## To do
The lines below starting at the line containing "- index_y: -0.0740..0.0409" and ending at the line containing "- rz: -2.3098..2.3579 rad" are to be repeated exactly, with both ends kept and nothing else added.

———

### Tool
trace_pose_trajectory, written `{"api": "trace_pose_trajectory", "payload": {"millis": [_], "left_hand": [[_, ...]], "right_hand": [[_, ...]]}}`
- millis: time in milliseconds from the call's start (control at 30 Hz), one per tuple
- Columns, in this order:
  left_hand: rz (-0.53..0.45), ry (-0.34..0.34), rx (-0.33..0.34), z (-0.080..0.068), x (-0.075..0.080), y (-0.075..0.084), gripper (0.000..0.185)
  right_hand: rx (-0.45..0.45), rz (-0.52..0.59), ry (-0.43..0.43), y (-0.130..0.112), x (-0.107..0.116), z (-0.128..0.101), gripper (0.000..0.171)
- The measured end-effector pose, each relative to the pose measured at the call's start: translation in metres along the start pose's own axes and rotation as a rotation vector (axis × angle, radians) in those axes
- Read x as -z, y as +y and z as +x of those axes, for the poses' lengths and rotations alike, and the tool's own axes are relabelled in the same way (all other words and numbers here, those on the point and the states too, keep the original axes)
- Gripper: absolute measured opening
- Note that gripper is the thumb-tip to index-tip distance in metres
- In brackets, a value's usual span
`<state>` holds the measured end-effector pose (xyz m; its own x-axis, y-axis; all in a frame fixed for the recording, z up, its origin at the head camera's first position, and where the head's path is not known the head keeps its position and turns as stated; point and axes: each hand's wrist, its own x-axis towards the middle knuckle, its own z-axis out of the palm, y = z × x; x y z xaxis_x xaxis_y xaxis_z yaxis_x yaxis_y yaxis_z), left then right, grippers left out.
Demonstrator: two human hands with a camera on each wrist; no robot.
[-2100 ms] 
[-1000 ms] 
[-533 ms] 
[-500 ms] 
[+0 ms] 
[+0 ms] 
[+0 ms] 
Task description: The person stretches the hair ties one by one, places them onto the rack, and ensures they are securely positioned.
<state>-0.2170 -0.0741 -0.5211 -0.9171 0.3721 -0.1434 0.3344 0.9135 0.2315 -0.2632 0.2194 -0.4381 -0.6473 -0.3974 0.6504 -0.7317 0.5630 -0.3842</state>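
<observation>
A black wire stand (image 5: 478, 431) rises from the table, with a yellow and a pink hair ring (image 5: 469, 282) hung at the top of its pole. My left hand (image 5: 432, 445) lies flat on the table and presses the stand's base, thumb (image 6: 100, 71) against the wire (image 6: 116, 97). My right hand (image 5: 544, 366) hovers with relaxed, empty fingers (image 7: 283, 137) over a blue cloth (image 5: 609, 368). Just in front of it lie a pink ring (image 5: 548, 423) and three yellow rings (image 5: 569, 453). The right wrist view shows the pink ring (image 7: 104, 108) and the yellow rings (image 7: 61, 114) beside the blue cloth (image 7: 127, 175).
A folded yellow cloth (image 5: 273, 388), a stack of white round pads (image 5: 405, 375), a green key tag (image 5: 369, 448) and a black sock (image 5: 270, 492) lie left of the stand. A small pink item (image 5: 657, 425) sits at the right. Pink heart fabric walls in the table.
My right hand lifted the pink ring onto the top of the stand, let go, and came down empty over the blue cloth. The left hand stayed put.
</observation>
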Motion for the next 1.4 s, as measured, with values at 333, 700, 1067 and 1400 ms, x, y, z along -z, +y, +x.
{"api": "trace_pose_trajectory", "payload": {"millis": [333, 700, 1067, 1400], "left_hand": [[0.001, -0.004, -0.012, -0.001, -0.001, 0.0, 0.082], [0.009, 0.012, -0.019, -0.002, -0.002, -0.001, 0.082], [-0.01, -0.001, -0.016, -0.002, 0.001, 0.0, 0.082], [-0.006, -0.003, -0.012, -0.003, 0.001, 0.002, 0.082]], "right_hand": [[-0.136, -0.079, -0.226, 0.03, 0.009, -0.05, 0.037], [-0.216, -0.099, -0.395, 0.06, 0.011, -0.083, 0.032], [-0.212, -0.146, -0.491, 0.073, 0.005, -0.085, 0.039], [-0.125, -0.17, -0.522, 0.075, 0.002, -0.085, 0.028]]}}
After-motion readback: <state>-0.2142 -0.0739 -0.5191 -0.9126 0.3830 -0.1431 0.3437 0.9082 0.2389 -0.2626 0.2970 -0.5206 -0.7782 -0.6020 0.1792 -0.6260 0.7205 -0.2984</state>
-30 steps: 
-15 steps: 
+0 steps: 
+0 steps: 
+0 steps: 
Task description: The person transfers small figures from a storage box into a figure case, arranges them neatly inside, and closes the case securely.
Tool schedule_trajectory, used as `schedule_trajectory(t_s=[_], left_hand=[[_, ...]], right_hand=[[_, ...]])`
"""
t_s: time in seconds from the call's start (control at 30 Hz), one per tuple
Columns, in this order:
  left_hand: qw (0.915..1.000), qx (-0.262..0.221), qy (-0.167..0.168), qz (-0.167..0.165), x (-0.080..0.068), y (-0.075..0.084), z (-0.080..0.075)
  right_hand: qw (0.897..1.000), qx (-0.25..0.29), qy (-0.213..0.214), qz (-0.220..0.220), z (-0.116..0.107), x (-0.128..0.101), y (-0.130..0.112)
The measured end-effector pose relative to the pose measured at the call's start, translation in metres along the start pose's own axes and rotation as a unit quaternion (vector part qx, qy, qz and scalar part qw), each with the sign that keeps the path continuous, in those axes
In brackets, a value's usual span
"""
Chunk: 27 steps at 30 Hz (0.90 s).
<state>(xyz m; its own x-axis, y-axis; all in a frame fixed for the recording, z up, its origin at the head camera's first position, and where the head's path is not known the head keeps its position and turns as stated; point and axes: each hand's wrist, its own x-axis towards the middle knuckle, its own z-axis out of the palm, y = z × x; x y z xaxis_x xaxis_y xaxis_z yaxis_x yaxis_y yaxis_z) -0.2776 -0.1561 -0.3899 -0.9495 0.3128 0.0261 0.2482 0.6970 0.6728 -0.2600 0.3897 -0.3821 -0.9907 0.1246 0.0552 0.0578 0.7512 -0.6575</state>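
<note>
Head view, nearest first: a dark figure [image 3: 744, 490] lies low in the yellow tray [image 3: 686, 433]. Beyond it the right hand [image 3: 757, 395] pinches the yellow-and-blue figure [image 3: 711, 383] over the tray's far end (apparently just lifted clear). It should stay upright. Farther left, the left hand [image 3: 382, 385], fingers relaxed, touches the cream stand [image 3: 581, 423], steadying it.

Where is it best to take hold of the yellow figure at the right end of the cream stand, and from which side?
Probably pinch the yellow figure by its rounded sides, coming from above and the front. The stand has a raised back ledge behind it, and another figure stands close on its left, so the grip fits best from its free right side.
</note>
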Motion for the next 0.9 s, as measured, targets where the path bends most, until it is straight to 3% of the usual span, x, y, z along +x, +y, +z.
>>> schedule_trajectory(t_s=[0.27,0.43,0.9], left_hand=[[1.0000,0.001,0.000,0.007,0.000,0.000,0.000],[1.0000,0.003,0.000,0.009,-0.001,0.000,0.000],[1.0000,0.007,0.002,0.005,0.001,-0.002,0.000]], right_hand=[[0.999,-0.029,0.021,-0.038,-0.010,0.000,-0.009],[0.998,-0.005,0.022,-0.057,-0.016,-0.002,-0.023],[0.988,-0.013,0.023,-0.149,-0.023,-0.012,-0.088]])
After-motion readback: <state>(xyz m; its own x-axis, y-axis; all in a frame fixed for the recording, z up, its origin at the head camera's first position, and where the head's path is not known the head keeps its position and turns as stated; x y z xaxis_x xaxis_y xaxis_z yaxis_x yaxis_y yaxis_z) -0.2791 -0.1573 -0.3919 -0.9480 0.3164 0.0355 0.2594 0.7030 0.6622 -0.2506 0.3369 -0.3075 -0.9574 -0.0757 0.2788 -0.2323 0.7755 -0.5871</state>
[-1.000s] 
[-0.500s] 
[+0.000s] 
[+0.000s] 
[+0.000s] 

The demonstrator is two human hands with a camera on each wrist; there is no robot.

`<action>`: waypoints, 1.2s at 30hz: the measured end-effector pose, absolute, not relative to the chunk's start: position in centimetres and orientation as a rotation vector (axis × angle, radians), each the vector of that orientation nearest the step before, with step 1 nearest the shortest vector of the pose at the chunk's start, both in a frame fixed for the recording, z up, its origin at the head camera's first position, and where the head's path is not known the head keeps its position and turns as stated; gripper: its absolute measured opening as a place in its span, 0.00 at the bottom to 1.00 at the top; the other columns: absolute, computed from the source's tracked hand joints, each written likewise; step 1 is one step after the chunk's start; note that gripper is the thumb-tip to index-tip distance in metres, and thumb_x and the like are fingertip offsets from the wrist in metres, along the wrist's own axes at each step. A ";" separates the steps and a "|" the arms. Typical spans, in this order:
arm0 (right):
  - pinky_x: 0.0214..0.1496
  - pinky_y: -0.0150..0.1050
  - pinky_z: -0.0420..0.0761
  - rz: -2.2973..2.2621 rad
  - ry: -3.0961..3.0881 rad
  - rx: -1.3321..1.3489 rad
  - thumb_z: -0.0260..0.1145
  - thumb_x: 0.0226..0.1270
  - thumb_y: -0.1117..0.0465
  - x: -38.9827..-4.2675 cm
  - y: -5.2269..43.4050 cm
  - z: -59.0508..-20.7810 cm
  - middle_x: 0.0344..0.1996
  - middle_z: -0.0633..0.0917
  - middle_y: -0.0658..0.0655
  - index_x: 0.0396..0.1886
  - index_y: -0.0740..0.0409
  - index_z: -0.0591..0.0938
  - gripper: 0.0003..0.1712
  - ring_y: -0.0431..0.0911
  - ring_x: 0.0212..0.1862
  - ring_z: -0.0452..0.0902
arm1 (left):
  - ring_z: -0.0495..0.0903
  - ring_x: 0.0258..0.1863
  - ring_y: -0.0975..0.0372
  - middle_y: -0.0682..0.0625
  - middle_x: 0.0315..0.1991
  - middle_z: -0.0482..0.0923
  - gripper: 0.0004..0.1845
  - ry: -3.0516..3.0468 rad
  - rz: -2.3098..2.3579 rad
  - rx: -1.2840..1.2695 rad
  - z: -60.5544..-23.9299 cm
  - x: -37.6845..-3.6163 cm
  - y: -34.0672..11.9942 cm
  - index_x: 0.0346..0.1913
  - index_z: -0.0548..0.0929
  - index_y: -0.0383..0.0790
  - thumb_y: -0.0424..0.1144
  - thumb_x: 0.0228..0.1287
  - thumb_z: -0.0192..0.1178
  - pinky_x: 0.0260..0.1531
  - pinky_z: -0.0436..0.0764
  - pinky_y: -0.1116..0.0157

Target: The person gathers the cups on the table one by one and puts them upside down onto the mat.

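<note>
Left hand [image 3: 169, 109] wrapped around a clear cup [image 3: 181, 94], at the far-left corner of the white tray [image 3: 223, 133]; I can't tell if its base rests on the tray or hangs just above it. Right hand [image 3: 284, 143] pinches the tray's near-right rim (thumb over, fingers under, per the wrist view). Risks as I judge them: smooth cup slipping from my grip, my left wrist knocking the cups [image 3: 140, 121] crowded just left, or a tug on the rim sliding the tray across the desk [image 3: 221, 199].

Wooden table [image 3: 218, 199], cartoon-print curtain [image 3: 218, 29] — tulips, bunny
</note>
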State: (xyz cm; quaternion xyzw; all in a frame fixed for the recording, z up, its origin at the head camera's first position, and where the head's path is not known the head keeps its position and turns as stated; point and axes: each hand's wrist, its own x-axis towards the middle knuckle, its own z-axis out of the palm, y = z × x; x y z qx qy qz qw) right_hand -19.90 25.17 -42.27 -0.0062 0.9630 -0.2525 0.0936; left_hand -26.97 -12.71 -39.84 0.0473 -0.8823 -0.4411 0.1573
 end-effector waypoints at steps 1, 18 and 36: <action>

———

## Answer to this problem
  - index_y: -0.0740..0.0409
  - index_z: -0.0591..0.0938
  - gripper: 0.0003..0.1712
  - ring_y: -0.0431..0.0911
  - ring_x: 0.0212..0.1862
  - ring_z: -0.0452..0.0902
arm1 (left):
  - ring_z: -0.0495..0.0903
  - ring_x: 0.0258..0.1863
  - ring_y: -0.0975..0.0372
  - middle_y: -0.0682..0.0625
  - middle_x: 0.0315..0.1991
  - middle_z: -0.0482..0.0923
  - gripper: 0.0004..0.1845
  - ry: -3.0516..3.0468 rad
  - rz: -2.3098..2.3579 rad

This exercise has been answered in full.